*What you will do*:
Quote exactly the lines from the start of the entries to the one with "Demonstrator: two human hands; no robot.", both ends included.

*Supplied data*:
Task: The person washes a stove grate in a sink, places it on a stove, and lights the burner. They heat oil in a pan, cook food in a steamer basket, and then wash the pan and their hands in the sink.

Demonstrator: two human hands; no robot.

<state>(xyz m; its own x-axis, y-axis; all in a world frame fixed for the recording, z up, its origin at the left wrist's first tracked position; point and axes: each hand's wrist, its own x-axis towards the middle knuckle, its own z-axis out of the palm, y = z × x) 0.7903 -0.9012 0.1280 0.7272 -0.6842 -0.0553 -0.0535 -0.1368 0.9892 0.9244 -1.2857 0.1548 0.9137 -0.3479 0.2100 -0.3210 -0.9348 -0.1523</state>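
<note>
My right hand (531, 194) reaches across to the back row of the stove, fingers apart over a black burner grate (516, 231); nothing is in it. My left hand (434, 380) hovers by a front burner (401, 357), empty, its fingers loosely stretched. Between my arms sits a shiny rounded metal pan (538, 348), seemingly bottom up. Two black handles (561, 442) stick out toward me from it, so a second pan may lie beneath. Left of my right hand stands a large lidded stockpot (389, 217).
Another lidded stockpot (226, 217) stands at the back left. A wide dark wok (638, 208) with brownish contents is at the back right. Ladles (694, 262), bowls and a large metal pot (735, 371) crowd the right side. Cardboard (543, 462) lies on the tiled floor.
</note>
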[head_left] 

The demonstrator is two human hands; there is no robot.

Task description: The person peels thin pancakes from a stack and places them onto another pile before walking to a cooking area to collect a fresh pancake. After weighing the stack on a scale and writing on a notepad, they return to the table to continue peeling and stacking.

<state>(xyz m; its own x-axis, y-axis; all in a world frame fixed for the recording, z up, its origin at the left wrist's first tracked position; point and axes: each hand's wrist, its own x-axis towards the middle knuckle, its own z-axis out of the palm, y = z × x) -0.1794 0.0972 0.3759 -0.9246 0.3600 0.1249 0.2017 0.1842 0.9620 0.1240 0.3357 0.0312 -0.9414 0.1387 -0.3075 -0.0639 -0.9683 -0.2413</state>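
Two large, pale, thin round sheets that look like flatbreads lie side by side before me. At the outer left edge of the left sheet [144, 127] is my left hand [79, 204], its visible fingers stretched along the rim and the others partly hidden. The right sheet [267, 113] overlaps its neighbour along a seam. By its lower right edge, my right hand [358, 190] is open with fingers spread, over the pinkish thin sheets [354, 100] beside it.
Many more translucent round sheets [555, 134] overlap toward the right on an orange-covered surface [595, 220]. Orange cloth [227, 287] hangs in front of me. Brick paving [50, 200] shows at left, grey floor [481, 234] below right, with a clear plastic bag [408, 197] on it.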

*Solution to this problem*:
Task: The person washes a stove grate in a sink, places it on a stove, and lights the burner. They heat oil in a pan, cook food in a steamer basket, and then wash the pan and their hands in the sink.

Demonstrator: two human hands; no robot.

The exercise has been completed.